------ Supplied data ------
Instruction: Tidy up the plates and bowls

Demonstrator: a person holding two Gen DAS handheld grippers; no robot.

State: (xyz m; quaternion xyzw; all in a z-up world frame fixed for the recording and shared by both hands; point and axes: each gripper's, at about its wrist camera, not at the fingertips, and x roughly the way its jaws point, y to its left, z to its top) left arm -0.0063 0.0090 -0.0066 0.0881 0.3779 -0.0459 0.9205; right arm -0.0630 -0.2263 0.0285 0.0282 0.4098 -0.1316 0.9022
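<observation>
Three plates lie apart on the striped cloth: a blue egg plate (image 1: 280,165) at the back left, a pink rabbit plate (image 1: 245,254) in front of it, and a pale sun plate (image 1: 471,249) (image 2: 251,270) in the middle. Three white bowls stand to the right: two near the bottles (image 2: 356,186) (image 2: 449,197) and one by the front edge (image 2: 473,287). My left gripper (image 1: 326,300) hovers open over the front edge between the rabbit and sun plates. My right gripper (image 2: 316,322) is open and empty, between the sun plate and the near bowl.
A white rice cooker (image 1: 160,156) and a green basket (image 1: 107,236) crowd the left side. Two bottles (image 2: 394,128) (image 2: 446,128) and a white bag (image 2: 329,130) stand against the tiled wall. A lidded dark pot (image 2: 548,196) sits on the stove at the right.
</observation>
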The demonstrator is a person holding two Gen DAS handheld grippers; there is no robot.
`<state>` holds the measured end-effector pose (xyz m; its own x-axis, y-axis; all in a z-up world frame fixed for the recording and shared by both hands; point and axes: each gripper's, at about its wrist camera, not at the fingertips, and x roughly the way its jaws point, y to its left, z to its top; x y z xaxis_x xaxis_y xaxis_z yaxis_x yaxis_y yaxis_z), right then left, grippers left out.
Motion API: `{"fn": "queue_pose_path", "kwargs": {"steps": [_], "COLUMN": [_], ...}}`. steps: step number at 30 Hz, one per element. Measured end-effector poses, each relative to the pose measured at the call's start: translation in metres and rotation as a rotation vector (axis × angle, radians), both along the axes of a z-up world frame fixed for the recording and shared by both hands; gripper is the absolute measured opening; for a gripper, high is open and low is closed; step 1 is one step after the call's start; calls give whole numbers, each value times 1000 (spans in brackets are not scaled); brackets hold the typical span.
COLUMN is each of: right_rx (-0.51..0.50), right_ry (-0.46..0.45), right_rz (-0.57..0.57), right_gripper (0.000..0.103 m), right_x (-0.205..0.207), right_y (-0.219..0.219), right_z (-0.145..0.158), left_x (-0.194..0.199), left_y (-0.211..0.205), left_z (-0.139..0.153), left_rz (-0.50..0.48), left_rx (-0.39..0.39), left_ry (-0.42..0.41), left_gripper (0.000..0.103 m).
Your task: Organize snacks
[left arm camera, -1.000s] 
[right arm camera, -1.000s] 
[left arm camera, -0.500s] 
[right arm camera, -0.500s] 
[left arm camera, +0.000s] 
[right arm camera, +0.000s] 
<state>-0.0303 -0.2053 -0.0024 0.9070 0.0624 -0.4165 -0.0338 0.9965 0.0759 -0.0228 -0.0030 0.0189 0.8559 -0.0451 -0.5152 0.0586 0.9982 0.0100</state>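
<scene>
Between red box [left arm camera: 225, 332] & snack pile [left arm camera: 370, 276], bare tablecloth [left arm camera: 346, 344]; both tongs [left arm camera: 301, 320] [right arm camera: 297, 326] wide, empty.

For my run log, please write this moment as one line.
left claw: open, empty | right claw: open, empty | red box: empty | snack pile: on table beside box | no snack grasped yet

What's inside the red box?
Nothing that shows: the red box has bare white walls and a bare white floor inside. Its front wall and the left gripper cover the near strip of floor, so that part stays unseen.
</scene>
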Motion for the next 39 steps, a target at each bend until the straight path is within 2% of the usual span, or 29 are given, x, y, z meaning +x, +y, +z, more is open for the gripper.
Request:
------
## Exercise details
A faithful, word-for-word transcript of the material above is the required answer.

## Exercise answer
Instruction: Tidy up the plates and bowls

Demonstrator: a person holding two Gen DAS handheld grippers; no robot.

State: (xyz m; quaternion xyzw; all in a z-up world frame fixed for the recording and shared by both hands; point and axes: each gripper's, at about its wrist camera, not at the fingertips, and x roughly the way its jaws point, y to its left, z to its top) left arm -0.0063 0.0090 -0.0066 0.0881 0.3779 -0.0459 0.9205; right arm -0.0630 -0.2263 0.0285 0.0282 0.4098 -0.1316 0.9022
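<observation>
Three plates lie apart on the striped cloth: a blue egg plate (image 1: 280,165) at the back left, a pink rabbit plate (image 1: 245,254) in front of it, and a pale sun plate (image 1: 471,249) (image 2: 251,270) in the middle. Three white bowls stand to the right: two near the bottles (image 2: 356,186) (image 2: 449,197) and one by the front edge (image 2: 473,287). My left gripper (image 1: 326,300) hovers open over the front edge between the rabbit and sun plates. My right gripper (image 2: 316,322) is open and empty, between the sun plate and the near bowl.
A white rice cooker (image 1: 160,156) and a green basket (image 1: 107,236) crowd the left side. Two bottles (image 2: 394,128) (image 2: 446,128) and a white bag (image 2: 329,130) stand against the tiled wall. A lidded dark pot (image 2: 548,196) sits on the stove at the right.
</observation>
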The demonstrator is a person holding two Gen DAS handheld grippers; there is no robot.
`<state>` holds the measured end-effector pose (xyz m; its own x-axis, y-axis; all in a z-up world frame fixed for the recording and shared by both hands; point and axes: each gripper's, at about its wrist camera, not at the fingertips, and x roughly the way its jaws point, y to its left, z to its top; x y z xaxis_x xaxis_y xaxis_z yaxis_x yaxis_y yaxis_z), right then left, grippers left out.
Motion API: `{"fn": "queue_pose_path", "kwargs": {"steps": [_], "COLUMN": [_], ...}}`. steps: step number at 30 Hz, one per element. Measured end-effector poses, each relative to the pose measured at the call's start: translation in metres and rotation as a rotation vector (axis × angle, radians), both along the axes of a z-up world frame fixed for the recording and shared by both hands; gripper is the absolute measured opening; for a gripper, high is open and low is closed; step 1 is one step after the call's start; calls give whole numbers, each value times 1000 (spans in brackets are not scaled); brackets hold the typical span.
COLUMN is each of: right_rx (-0.51..0.50), right_ry (-0.46..0.45), right_rz (-0.57..0.57), right_gripper (0.000..0.103 m), right_x (-0.205..0.207), right_y (-0.219..0.219), right_z (-0.145..0.158), left_x (-0.194..0.199), left_y (-0.211..0.205), left_z (-0.139..0.153), left_rz (-0.50..0.48), left_rx (-0.39..0.39), left_ry (-0.42..0.41), left_gripper (0.000..0.103 m).
Your task: Organize snacks
[left arm camera, -1.000s] 
[right arm camera, -1.000s] 
[left arm camera, -0.500s] 
[right arm camera, -0.500s] 
[left arm camera, +0.000s] 
[right arm camera, +0.000s] 
<state>-0.0303 -0.2053 -0.0024 0.9070 0.0624 -0.4165 -0.0338 0.9965 0.0759 -0.0228 -0.0030 0.0189 0.8559 -0.0451 -0.5152 0.0586 0.9982 0.0100</state>
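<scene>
Between red box [left arm camera: 225, 332] & snack pile [left arm camera: 370, 276], bare tablecloth [left arm camera: 346, 344]; both tongs [left arm camera: 301, 320] [right arm camera: 297, 326] wide, empty.

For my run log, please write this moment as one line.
left claw: open, empty | right claw: open, empty | red box: empty | snack pile: on table beside box | no snack grasped yet

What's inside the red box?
Nothing that shows: the red box has bare white walls and a bare white floor inside. Its front wall and the left gripper cover the near strip of floor, so that part stays unseen.
</scene>
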Motion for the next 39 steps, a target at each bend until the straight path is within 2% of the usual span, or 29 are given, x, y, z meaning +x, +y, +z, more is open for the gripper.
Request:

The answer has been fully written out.